3 Big Island residents serving on Hawai‘i Health Information Exchange board
The Hawai‘i Health Information Exchange, a nonprofit organization dedicated to improving the quality of patient care through the secure exchange of health information between providers, has three Big Island residents on its board of directors.
The board recently re-elected Money Atwal as a board officer, welcomed Dr. Lynda Dolan as a new board member and Julie-Beth “JB” Ako is continuing their board service.
“It’s important to have diverse perspectives representing the interests of Hawai‘i Island on our board,” said Hawai‘i Health Information Exchange CEO Francis Chan. “Health care has evolved over the past 15 years. Enabling providers to seamlessly and securely access and share patient health information is so critical for Hawai‘i Island and the other islands to make informed treatment decisions.”
Atwal, chief financial officer and chief information officer of The Queen’s Health Systems’ North Hawai‘i Community Hospital in Waimea and Molokaʻi General Hospital, was re-elected treasurer.
Atwal has a broad range of health care information technology and leadership experience. He has served in the roles of chief financial officer and chief information officer for various health systems and led the implementation of multiple electronic health record systems that garnered national awards and recognition.
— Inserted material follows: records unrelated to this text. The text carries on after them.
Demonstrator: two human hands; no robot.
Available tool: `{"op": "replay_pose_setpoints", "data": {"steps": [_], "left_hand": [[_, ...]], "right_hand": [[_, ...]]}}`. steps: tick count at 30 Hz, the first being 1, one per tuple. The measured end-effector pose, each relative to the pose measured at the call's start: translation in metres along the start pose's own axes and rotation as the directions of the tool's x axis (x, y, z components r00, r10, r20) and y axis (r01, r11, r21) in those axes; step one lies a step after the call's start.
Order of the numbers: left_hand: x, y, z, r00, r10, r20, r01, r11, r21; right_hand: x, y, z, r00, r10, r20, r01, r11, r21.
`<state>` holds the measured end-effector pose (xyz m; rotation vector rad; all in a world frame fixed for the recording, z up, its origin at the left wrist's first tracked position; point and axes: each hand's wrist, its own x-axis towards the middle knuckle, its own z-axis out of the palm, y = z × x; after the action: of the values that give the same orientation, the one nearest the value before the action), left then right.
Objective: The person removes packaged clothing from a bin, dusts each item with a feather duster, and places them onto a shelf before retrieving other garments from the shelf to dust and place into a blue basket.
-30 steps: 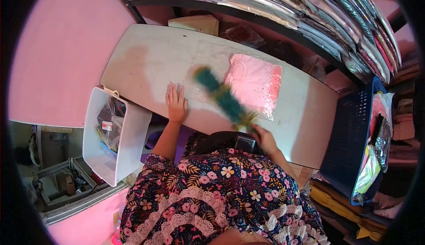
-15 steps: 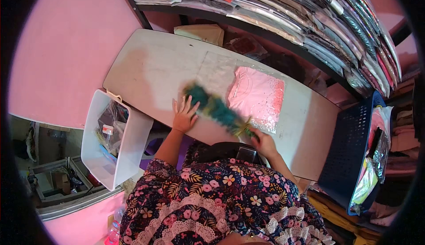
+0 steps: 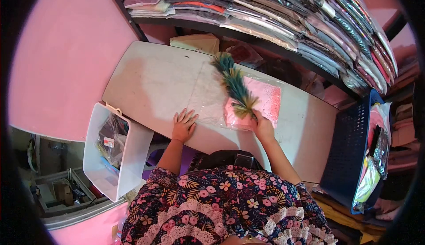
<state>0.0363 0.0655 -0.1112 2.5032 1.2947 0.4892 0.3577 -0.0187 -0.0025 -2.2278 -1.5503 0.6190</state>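
My right hand (image 3: 263, 127) is closed round the handle end of a green and yellow fluffy duster (image 3: 236, 85), which reaches up and left over the table toward its back edge. Under the duster lies a folded pink garment (image 3: 268, 101) with red speckles, on a clear plastic bag (image 3: 206, 99). The duster covers part of the garment. My left hand (image 3: 183, 125) rests flat on the table (image 3: 150, 76) near its front edge, fingers spread, holding nothing.
A white bin (image 3: 139, 145) with plastic-wrapped items stands at the left of the table. At the right is a dark blue basket (image 3: 343, 145) with packaged items. Above the back edge runs a shelf stacked with wrapped garments (image 3: 265, 19). A cream package (image 3: 195, 43) lies behind the table.
The duster has swung from the table's front, beside my left hand, up to the back and now passes over the pink garment. My right hand has moved slightly up.
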Motion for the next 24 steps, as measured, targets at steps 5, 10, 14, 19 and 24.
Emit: {"op": "replay_pose_setpoints", "data": {"steps": [5, 10, 14, 19, 24], "left_hand": [[0.003, 0.003, 0.006, 0.997, -0.047, 0.058, 0.046, 0.999, 0.017], [0.018, 0.007, -0.003, 1.0, 0.004, -0.012, -0.004, 1.0, -0.019], [0.016, 0.011, 0.001, 1.0, -0.007, -0.008, 0.007, 1.0, -0.022], [0.02, 0.012, 0.002, 1.0, -0.001, -0.016, 0.0, 1.0, -0.024], [0.022, 0.001, 0.006, 1.0, 0.014, -0.028, -0.014, 1.0, -0.003]], "right_hand": [[-0.023, 0.031, 0.001, 0.914, -0.391, 0.104, 0.376, 0.916, 0.14], [-0.025, 0.058, -0.044, 0.971, 0.171, -0.167, -0.174, 0.985, -0.001], [-0.052, 0.076, -0.046, 0.977, -0.008, -0.212, 0.044, 0.985, 0.164], [-0.084, 0.083, -0.055, 1.0, 0.013, -0.014, -0.014, 1.0, -0.008], [-0.081, 0.107, -0.046, 0.862, 0.287, -0.417, -0.224, 0.955, 0.194]]}}
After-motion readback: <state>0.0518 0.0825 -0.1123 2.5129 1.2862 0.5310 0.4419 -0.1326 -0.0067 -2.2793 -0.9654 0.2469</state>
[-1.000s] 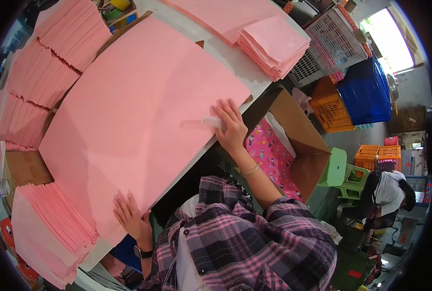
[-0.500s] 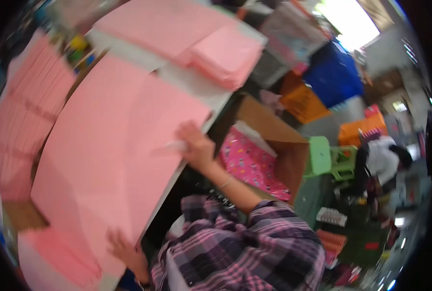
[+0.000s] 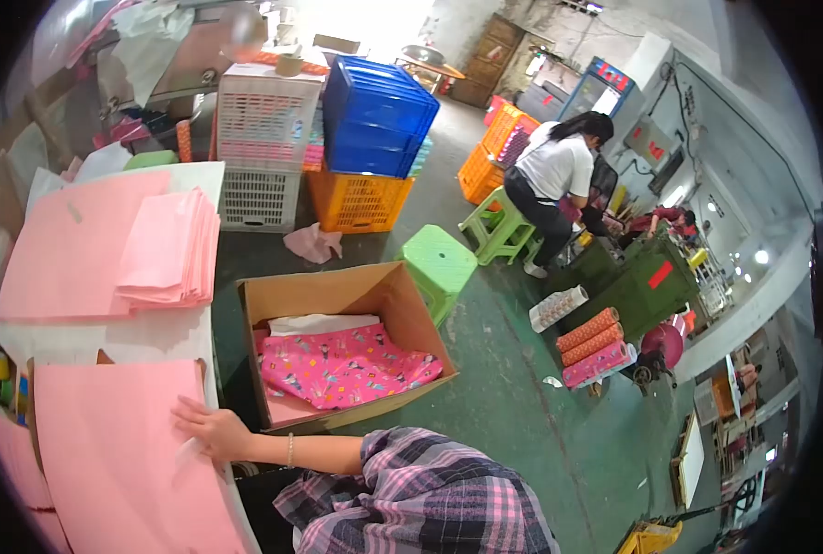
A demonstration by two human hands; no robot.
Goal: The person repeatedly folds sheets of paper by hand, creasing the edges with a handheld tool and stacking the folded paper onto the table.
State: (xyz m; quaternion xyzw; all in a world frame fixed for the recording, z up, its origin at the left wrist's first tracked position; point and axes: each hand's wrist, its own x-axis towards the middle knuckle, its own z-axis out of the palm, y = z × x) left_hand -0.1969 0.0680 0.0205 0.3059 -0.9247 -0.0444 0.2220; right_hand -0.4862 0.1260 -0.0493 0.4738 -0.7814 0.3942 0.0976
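Note:
My right hand (image 3: 213, 432) lies on a large pink sheet (image 3: 107, 443) near its right edge. Its fingers are stretched out flat, and something whitish shows at the thumb, too blurred to name. A light bracelet circles that wrist, below a plaid sleeve. The sheet rests on a white table (image 3: 70, 343). Further up the table are another broad pink sheet (image 3: 65, 245) and a smaller folded pink stack (image 3: 167, 249). My left hand is outside the view.
Right of the table stands an open cardboard box (image 3: 337, 277) holding pink printed material (image 3: 347, 365). Beyond it are green stools (image 3: 437, 263), blue crates (image 3: 374, 120), an orange crate (image 3: 360, 198) and printed rolls (image 3: 591, 337). A person in white (image 3: 559, 162) sits further back.
The view has swung right and up, bringing the box, crates and floor into fuller sight. My left hand has left the picture. My right hand still rests on the pink sheet.

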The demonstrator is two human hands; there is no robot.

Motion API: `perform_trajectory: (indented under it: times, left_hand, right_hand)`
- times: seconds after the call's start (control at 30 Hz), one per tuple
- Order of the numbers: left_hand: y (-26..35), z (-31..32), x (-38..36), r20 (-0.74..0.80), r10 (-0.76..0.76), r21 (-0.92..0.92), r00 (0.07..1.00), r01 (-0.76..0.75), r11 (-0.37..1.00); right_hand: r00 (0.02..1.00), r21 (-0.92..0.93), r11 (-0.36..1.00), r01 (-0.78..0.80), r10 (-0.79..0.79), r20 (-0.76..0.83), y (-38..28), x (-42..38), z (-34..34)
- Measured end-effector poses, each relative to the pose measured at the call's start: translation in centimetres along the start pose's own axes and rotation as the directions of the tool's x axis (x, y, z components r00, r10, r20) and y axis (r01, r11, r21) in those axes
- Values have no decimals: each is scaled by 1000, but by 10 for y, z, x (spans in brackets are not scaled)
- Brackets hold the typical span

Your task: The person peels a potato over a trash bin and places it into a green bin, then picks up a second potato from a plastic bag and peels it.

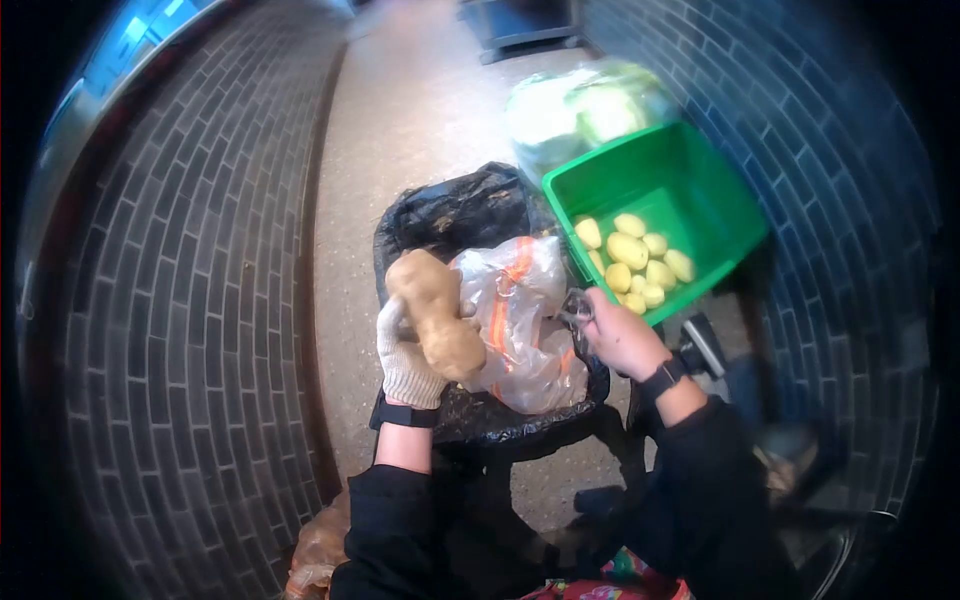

“We can improve the quality of care and increase efficiency while reducing health care costs through the effective use of electronic health records and electronic exchange of clinical data,” Atwal said. “The Hawai‘i Health Information Exchange enables providers using different electronic health record systems to seamlessly share data with each other. We are making progress as a state, but we have not yet realized our fullest potential.”
Dolan, who has been providing care in East Hawai‘i for more than 25 years, was unanimously approved as a new board member.
She is currently in private practice at The Family Medicine Center in Hilo and serves as medical director with Hawai‘i Care Choices. Dolan is also an assistant clinical professor in the Department of Family Medicine and Community Health with the University of Hawai‘i at Mānoa John A. Burns School of Medicine, serving as a preceptor for medical students and residents.
She is board president of the East Hawai‘i Independent Physician Association/Big Island Docs and serves as a board member of the Queen’s Clinically Integrated Physician Network. Dolan served at Hilo Medical Center in various leadership roles from 2001-21, including as chief of staff.
“As a practicing physician, I know firsthand the value of health IT and electronic medical records. Would I go back to paper charts? No way!” Dolan said. “The health integration using technology needs to continue to move forward so that we can gain a comprehensive view of the health of our patients here on the Big Island and statewide so that we can continue to make improvements and better serve our patients.”
Ako, who has worked in the health care industry for the past 25 years and chief financial officer of Clinical Labs of Hawai‘i since August 2019, is continuing to serve on the Hawai‘i Health Information Exchange board.
She joined the board in June 2022. Ako also served as Clinical Labs’ vice president of operations, responsible for the company’s laboratories at Kapiolani Medical Center for Women & Children, Straub Medical Center and Pali Momi Medical Center on O‘ahu, as well as the company’s mini-lab and billing department in Hilo.
Her previous health care leadership experience includes serving as hospital systems services director for Hawai‘i Health Systems Corp.’s East Hawai‘i Region at Hilo Medical Center and director of clinical operations for Kaua‘i Medical Clinic that was, at the time, a 60-plus physician outpatient group practice with seven satellite clinics around Kaua‘i.
“I’m looking forward to continuing to serve on the [Hawai‘i Health Information Exchange] board because from my vantage point, it’s imperative that we integrate multiple sources of data to streamline the health care experience for all stakeholders,” Ako said, noting her neighbor island experience adds another dimension to the board. “This also helps to reduce health care costs, which is valuable for every provider and patient throughout our state.”